The enclosure 2 thus comprises an internal space 22 bounded by the walls of its receptacle 20 and of its lid 21.


The system also comprises:

    • an electronic unit 23 for acquiring pH-measurement data, which is integrated into said enclosure,
    • two other electrical contacts 241, 251 that are electrically connected to the electronic acquiring unit 23 and arranged inside the enclosure 2,
    • a heating unit 26 integrated into the enclosure with a view to heating the internal space of the enclosure,
    • a unit 27 for measuring and managing temperature, notably comprising a temperature-measuring probe 270 placed in the internal space 22 of the enclosure 2,
    • an electrical power source 28 for powering the electronic acquiring unit 23 and the heating unit 26.

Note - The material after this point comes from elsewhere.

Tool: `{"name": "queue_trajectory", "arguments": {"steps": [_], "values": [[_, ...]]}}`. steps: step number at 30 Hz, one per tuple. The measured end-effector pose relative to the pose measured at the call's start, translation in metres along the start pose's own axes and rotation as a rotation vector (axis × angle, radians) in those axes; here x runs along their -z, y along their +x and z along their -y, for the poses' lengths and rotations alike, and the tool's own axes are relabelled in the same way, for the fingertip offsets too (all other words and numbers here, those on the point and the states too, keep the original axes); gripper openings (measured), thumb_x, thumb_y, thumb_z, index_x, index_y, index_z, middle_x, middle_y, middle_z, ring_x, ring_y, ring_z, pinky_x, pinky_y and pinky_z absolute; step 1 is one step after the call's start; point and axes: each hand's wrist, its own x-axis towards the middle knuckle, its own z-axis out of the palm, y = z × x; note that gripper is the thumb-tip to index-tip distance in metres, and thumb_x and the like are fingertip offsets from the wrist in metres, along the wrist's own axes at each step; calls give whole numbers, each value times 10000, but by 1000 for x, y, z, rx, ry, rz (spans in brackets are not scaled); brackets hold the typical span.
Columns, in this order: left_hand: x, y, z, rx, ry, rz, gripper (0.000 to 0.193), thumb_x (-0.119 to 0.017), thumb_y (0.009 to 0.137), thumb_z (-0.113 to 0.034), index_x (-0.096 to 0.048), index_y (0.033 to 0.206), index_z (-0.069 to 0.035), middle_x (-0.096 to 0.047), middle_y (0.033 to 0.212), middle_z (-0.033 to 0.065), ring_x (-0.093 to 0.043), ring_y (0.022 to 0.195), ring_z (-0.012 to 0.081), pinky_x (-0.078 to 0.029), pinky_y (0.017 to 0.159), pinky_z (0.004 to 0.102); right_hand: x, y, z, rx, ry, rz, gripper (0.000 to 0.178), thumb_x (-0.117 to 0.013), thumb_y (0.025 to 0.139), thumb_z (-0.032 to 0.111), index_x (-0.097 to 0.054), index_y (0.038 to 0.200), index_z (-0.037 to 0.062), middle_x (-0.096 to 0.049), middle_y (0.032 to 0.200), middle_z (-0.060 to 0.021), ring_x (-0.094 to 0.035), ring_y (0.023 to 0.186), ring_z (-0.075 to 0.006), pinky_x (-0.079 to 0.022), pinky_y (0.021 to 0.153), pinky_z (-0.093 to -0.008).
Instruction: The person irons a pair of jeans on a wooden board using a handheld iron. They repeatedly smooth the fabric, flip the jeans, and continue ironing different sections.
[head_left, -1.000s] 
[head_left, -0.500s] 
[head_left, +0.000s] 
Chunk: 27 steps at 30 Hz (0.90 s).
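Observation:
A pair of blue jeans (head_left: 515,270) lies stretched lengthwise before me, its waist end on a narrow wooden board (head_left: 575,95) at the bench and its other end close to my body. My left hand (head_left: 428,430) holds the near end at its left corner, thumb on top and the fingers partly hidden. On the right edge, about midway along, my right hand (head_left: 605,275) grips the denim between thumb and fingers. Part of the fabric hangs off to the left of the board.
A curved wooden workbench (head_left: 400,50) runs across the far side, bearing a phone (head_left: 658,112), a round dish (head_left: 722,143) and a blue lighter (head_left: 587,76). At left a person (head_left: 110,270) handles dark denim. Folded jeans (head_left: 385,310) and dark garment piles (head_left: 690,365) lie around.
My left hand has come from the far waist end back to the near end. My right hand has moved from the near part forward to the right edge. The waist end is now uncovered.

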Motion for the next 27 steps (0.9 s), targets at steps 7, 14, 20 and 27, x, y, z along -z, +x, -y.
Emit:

The acquiring unit 23 may be a conventional circuit board configured to measure the electric potential between the two electrodes 14, 15 of the vial 1. The measurement data are stored on the board. The board may comprise a communication module 230. The communication module 230 may be of the wireless type and operate under a protocol such as Bluetooth or equivalent.

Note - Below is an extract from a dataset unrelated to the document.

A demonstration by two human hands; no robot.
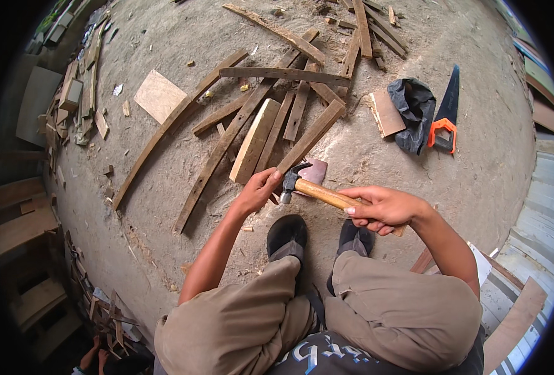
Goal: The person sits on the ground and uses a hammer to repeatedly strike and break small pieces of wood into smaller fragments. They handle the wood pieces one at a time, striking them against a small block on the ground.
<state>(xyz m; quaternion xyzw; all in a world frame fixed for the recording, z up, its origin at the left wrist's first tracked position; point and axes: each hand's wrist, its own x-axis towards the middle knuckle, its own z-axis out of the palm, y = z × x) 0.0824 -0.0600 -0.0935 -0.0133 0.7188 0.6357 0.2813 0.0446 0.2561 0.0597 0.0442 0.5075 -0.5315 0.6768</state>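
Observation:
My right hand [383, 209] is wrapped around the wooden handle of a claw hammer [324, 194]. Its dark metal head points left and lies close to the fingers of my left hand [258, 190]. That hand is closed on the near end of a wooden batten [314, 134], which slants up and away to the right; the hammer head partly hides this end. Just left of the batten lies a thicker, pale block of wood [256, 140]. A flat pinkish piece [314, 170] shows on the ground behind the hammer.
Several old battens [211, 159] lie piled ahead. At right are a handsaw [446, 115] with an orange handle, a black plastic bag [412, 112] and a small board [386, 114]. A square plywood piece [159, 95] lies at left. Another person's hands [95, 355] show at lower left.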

As shown in FIG. 2B, the two electrical contacts 241, 251 of the enclosure 2 may take the form of two conductive metal rings arranged concentrically. They are advantageously positioned inside the enclosure, at the bottom thereof and in a manner suitable for connecting to the two contact lands of the vial 1 when the latter is inserted into the enclosure. Providing two ring-shaped contacts makes it possible for the vial 1 to be connected 360° around its axis when it is inserted in the enclosure 2.


Alternatively, the two concentric ring-shaped contacts could be borne by the vial 1 and the contact lands by the enclosure 2. It would also be possible to provide concentric ring-shaped electrical contacts both on the vial 1 and on the enclosure 2.

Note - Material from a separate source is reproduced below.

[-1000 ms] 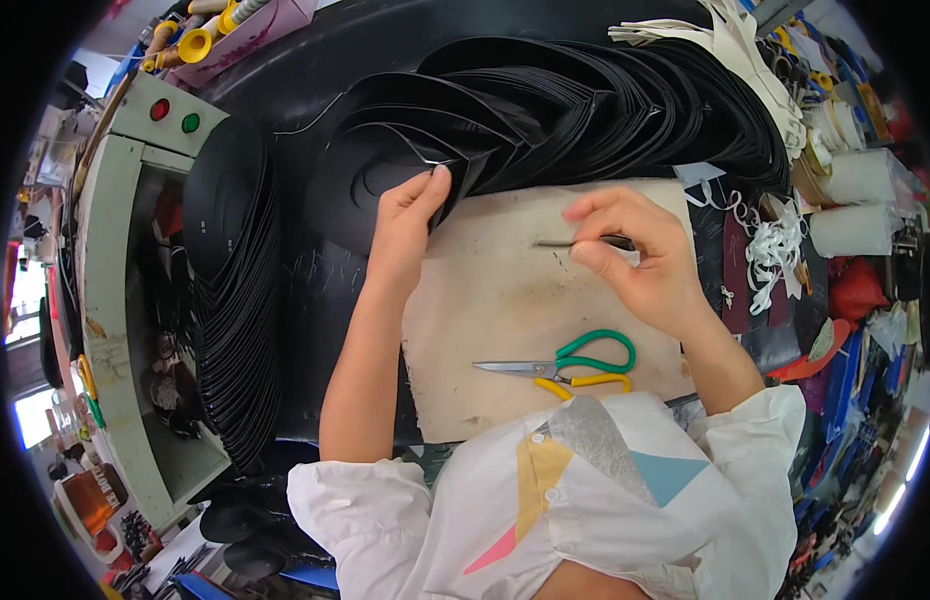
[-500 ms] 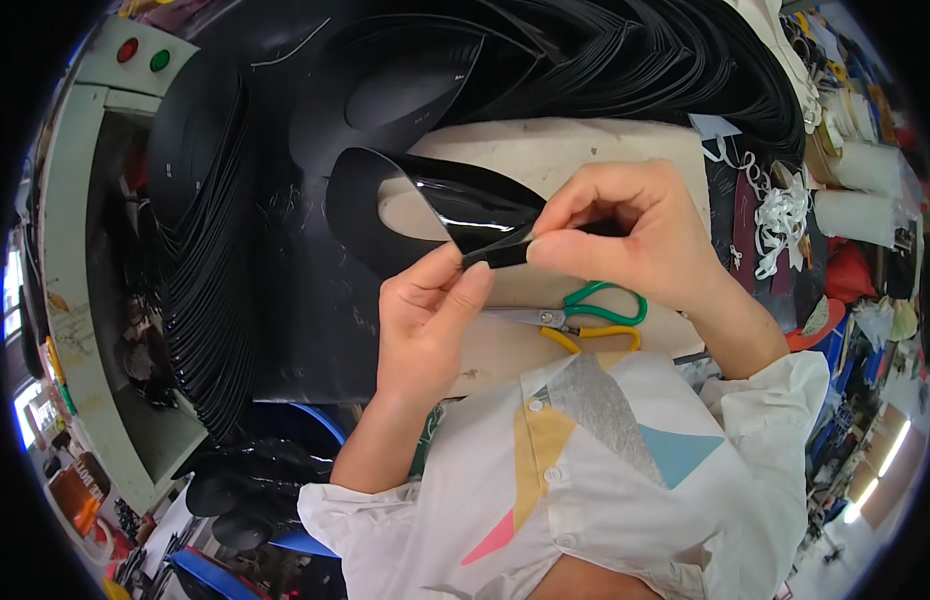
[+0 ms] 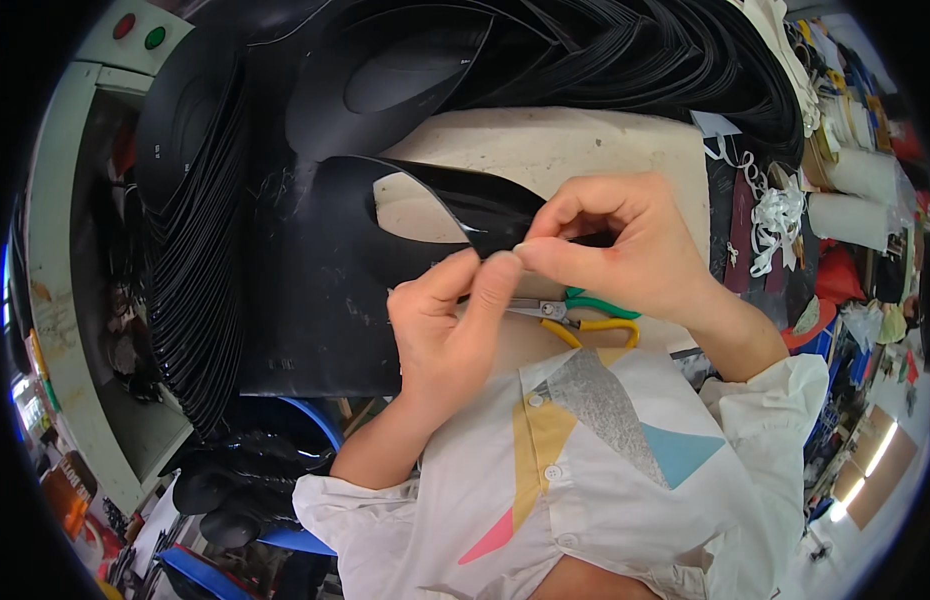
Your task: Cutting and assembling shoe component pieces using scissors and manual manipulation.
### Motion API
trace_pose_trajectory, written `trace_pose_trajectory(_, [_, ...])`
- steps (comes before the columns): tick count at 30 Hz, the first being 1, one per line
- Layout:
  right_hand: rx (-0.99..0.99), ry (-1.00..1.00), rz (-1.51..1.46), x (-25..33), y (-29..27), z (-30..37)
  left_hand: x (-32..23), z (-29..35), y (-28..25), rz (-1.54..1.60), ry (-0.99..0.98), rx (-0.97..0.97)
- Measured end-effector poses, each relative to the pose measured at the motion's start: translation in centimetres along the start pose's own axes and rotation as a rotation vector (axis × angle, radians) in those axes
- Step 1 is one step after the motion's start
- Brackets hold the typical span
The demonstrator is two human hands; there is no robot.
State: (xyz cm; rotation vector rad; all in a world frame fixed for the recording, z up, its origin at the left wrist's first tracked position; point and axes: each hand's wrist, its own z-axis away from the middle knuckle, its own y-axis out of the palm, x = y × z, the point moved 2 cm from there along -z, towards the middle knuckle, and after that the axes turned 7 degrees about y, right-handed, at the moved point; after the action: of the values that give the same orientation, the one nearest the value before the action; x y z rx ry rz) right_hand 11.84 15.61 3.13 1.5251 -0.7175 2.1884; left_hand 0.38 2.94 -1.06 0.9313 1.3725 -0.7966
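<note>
A glossy black shoe upper (image 3: 350, 205), bent into a loop with an oval opening, is held over a cream board (image 3: 625, 140). My left hand (image 3: 450, 320) pinches its near edge between thumb and fingers. Right beside it, my right hand (image 3: 615, 230) pinches the edge too, fingers curled round the upper's right end. The fingertips of both hands almost meet, and they hide the spot where the edges come together. Under my hands lies a pair of scissors (image 3: 553, 310) with one green and one yellow handle, partly covered by the right hand.
Fanned stacks of black uppers (image 3: 190, 300) stand at the left and along the back (image 3: 675, 65). White ribbon (image 3: 780, 230) is tangled at the right. A grey-green cabinet (image 3: 60, 200) with red and green buttons edges the left. Below the table is a blue bin (image 3: 320, 420) beside black pieces.
My left hand has moved right along the upper's edge, closer to the right hand. The upper has tilted, and the scissors are more covered.
</note>
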Motion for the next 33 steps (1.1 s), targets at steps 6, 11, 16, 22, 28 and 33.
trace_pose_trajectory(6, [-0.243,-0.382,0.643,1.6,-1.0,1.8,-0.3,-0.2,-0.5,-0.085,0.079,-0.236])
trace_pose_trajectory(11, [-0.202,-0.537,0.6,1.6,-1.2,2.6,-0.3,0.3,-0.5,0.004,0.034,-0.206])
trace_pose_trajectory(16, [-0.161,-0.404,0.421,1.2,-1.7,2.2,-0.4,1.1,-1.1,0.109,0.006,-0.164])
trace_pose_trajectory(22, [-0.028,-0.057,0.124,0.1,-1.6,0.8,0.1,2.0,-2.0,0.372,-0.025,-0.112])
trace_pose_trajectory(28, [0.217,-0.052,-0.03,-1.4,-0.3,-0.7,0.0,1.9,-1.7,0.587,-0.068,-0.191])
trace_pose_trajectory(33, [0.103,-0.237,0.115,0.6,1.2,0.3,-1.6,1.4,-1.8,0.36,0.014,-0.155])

The vial 1 is intended to be placed in the internal space of the enclosure. The enclosure 2 and the vial 1 may interact with each other to ensure a contact pressure is exerted between the electrical contacts 141, 151 of the vial and the electrical contacts 241, 251 of the enclosure. A spring 29 may be attached to the lid 21 and bear against the vial 1 when the lid 21 is closed on the receptacle 20, so as to press the vial against the bottom of the enclosure 2. Any other solution may of course be envisaged.


The heating unit 26 is of electric type and may comprise a resistive heater placed in the internal space of the enclosure or a solution employing a thermoelectric module. The heating must generate heat uniformly, all around the vial. Non-limitingly, in FIG. 2A, the resistor 260 is positioned under the lid 21. Contact may be made between the resistor and the electrical power source 28 when the lid 21 is closed on the receptacle 20. A mechanism employing sliding contacts may be provided.


The unit 27 for measuring and managing temperature comprises a temperature probe 270 and means for regulating said temperature to a determined set value. The temperature value is chosen depending on the type of culture employed. In the case of a blood culture, the incubation temperature is set equal to 35° C.+/−2° C.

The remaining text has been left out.